» Exercise requirements: Each line of the data that includes "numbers" must be copied.

» Data for this task:
════
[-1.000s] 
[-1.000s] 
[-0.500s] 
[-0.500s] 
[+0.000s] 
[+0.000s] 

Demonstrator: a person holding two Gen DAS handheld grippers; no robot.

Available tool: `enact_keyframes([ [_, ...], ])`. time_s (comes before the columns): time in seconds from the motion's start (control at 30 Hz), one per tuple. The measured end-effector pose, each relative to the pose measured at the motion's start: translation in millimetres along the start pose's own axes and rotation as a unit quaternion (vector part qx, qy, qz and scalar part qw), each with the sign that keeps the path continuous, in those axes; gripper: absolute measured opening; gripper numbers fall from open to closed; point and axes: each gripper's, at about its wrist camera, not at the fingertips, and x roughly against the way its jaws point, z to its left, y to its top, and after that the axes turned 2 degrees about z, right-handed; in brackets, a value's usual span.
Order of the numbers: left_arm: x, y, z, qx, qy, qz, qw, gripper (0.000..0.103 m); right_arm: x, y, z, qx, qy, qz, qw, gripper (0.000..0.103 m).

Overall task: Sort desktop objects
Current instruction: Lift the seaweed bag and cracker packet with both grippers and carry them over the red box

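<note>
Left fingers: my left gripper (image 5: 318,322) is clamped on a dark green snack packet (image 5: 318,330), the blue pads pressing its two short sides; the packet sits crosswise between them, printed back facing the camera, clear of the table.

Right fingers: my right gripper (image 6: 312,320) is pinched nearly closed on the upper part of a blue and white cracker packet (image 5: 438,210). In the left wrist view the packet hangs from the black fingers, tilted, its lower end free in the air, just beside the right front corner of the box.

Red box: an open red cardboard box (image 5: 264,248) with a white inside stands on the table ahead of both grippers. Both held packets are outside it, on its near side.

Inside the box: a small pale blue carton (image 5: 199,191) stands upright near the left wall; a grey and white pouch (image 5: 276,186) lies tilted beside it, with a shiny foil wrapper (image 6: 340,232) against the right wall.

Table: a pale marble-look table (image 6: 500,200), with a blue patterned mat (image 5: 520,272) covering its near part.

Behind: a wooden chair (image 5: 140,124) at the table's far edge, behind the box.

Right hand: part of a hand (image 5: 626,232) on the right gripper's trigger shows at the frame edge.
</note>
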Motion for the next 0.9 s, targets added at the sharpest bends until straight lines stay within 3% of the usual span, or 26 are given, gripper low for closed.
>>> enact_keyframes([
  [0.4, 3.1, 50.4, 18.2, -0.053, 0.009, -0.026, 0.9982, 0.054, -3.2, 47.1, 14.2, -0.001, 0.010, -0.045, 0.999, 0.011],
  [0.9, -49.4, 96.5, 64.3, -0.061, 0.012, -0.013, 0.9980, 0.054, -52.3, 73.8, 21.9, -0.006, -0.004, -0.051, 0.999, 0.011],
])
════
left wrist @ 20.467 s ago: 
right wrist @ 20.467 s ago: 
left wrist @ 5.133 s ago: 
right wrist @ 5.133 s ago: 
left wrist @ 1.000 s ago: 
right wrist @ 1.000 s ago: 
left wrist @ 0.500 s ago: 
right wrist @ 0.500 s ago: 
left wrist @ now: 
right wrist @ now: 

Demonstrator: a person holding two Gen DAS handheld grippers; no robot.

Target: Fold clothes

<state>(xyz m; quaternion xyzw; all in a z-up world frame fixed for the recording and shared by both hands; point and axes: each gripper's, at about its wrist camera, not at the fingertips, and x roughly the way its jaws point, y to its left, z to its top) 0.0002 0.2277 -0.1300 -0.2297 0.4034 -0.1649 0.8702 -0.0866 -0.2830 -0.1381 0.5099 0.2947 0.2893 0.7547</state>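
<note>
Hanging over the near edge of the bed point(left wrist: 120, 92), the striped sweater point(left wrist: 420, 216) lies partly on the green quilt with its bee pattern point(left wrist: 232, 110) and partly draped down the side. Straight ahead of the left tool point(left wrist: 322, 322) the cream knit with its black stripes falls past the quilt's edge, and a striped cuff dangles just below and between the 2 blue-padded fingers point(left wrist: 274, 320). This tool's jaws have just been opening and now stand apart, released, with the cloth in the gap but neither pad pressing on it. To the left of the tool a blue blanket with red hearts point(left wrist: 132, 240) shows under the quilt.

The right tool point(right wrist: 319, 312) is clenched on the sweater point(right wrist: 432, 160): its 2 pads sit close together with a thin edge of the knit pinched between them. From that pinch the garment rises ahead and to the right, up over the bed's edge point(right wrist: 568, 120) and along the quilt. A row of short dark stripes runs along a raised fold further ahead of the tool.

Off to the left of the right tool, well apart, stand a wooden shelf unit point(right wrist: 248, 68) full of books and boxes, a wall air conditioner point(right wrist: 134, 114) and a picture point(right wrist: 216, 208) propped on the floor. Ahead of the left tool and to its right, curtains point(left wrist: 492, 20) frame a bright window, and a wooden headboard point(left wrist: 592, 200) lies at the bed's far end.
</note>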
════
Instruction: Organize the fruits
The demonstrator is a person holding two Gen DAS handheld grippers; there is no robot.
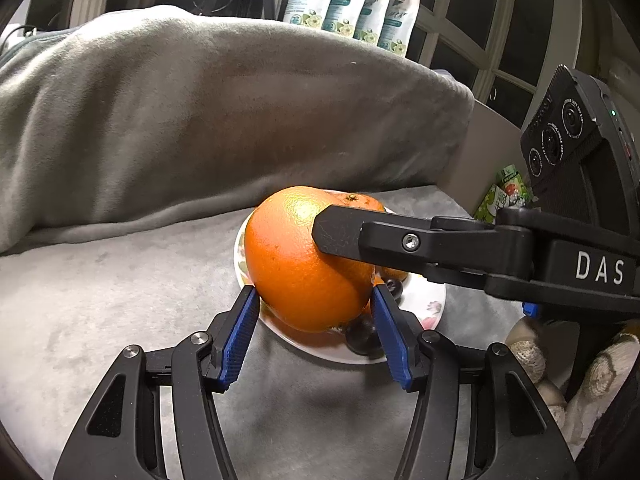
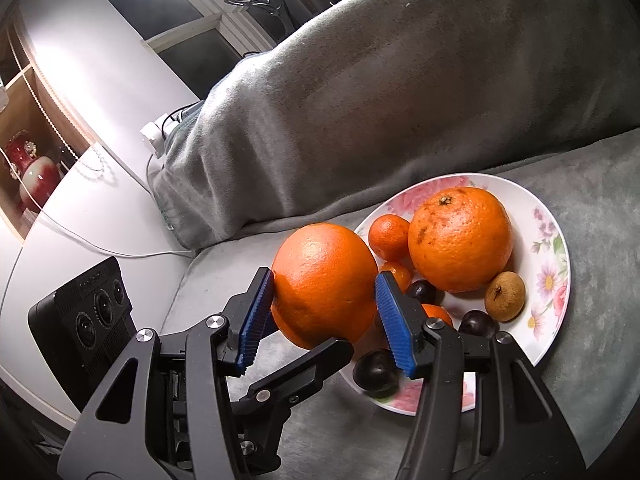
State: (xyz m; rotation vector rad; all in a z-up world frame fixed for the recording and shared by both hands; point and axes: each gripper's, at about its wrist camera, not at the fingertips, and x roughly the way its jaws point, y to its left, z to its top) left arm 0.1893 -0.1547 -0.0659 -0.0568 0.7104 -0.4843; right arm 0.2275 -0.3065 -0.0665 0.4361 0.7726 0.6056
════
» Task response:
Available tool: `enact_keyframes([ [_, ...], ])`. time_s (comes before the columns): time in seconds from the motion's start (control at 30 Hz), one per tuple. The measured end-effector pose, each relative to the pose measured at the motion's start: translation in millimetres along the start pose's own axes and rotation as a unit quaternion (vector part qx, qy, qz and scalar part qw), each with the sign that keeps the path continuous, in those axes; gripper: absolute measured opening; gripper numbers fall from open to closed; point and axes: each gripper's, at about its wrist camera, not at the fingertips, and x roughly against the way its jaws point, z to its left, y to its top, and after that the axes turned 2 degrees about z, right-handed; in brackets, a value's usual span.
Order of the numbers: left_arm: x, y, z, qx, qy, qz, qw, gripper (0.000..0.103 m); right_arm: x, y, z, qx, qy, qz, qw, gripper (0.000..0.103 m).

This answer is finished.